Unfortunately what the above poster said is true: being nice won't get you friends, same as a guy being nice to a girl doesn't mean she's going to be attracted to him. 

Have you tried joining any clubs? Or choose modules that require you to be paired up with somebody? Talking to someone also helps but I appreciate you're not up for that. I wasn't either. What helped me eventually, was going on an excavation funded by the University (I did an Archaeology major). There I had to interact a lot with other students - mainly people a year younger than me - and it was easier to form friendships. I also had to share a room with a girl who became one of my closest friends in the following years. 

Don't give up, and devise your strategy. 

1) Even if you don't feel like it try to smile and be positive around people. People instinctively shy away from negative emotions, especially if they don't know you or your circumstances. 
2) Don't be too eager to please - people can smell your fear like dogs do. I don't agree with the alpha/beta classifications, but in this case I'd say it has some bearing. 
3) Try to speak up in class and study to be one of the top students. Some people may initially come talk to you because they need help, and these will not necessarily care about being your friends, but it makes you look social. Others will have their perception changed about you 'oh, she's actually more driven than I thought, maybe I'll go chat with her'. And seriously, chances are a lot of people don't even know you exist, so speaking up in class will make them notice you.


----------



## Cast (Dec 20, 2016)

Why it's so important for you to have friends in your class?
Maybe you're just not right for each other. You can't click with everyone and that's perfectly fine - you don't need everyone to like you, you can be a beautiful person even if you don't bond with your classmates. This doesn't define your value.
I really don't think they hate you. When they won't tell you what they were wispering about, it's not nice, but maybe they're not comfortable sharing personal matters with you. It's probably not personal... maybe you percieve it in a negative way because you're feeling low and out of place? And if it _is_ personal, why waste time trying to win their friendship?
The one who didn't send you the notes is probably not worth your effort to please him/her. The ones that don't answer your texts might not be interested in becoming friends... yeah, and so? You've got friends. Classmates can stay just classmates - maybe you're simply in the wrong environment.
Really. Classmates are just people you're sharing classes with. Your life is so much more than that.


----------



## itselly (Jun 6, 2015)

Vinniebob said:


> i remember what it is like to be young and anxious
> did you have many friends prior to college?


I wasn't popular, & There were some years that I didn't have friends, or that I changed friends (as I changed school & moved alot due to family's job things)!

But yeah, I had friends most of the times!

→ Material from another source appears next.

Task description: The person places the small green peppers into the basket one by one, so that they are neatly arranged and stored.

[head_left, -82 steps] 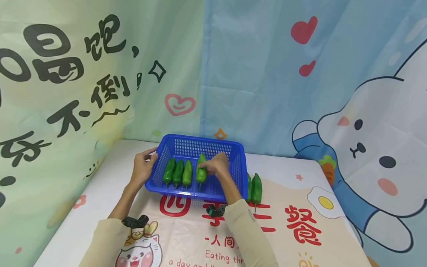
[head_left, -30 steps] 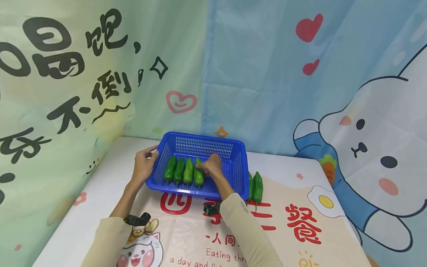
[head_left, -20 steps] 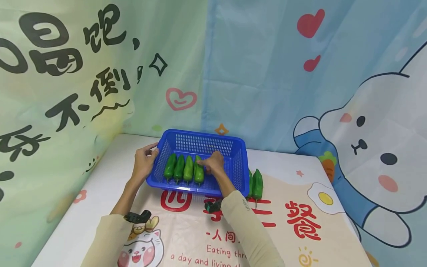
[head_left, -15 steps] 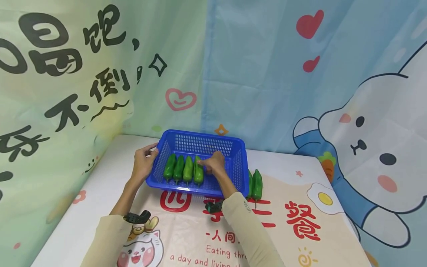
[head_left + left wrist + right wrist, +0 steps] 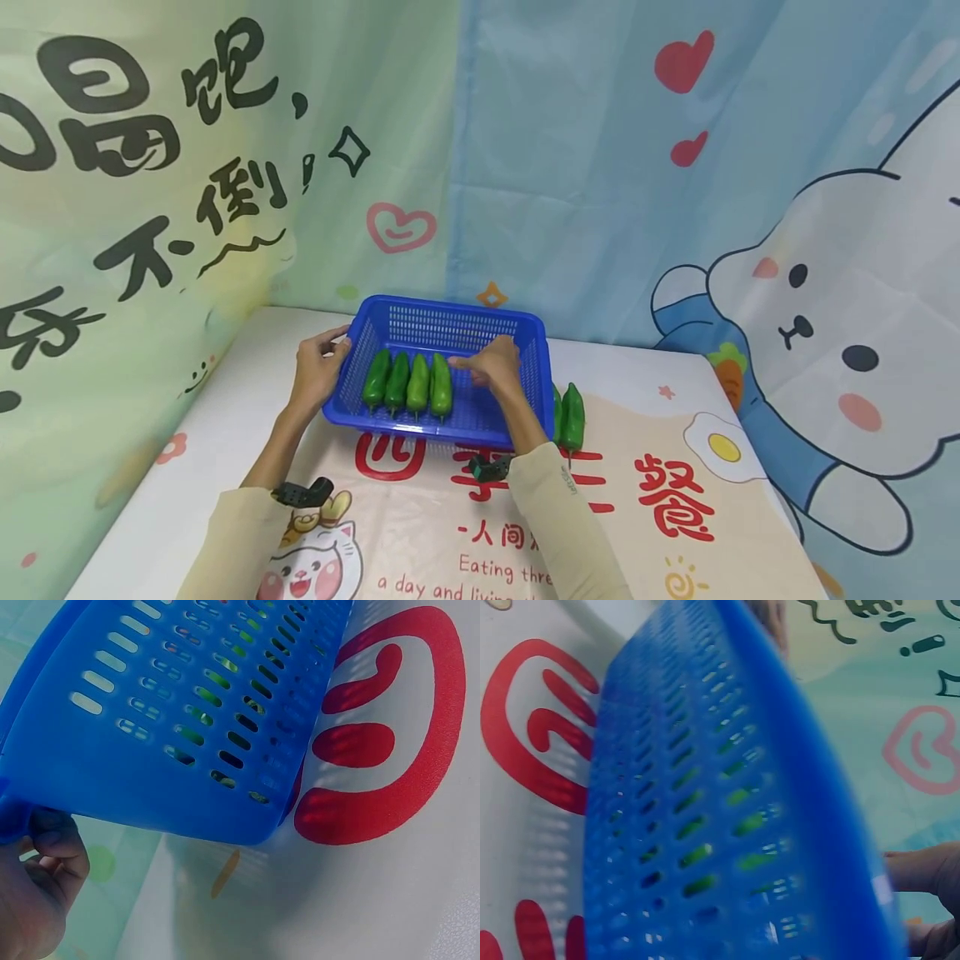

Sometimes mostly one, & sometimes a group of friends. & I was a good student.

Things were (kinda) ok until I went to college.
I can't say school was perfect & that I didn't have problems, but it was alot better!


----------



## itselly (Jun 6, 2015)

Hellfire said:


> .....why does your self worth hinge so heavily on whether other people give you validation?


Idk, I wasn't really like this before adulthood & college!

Idk how to stop it though. I wish I knew how to do that!

My mood & self-worth heavily depends on others especially my college classmates!
One positive small talk can make me happy & one disagreement or bad day at college, ruins me!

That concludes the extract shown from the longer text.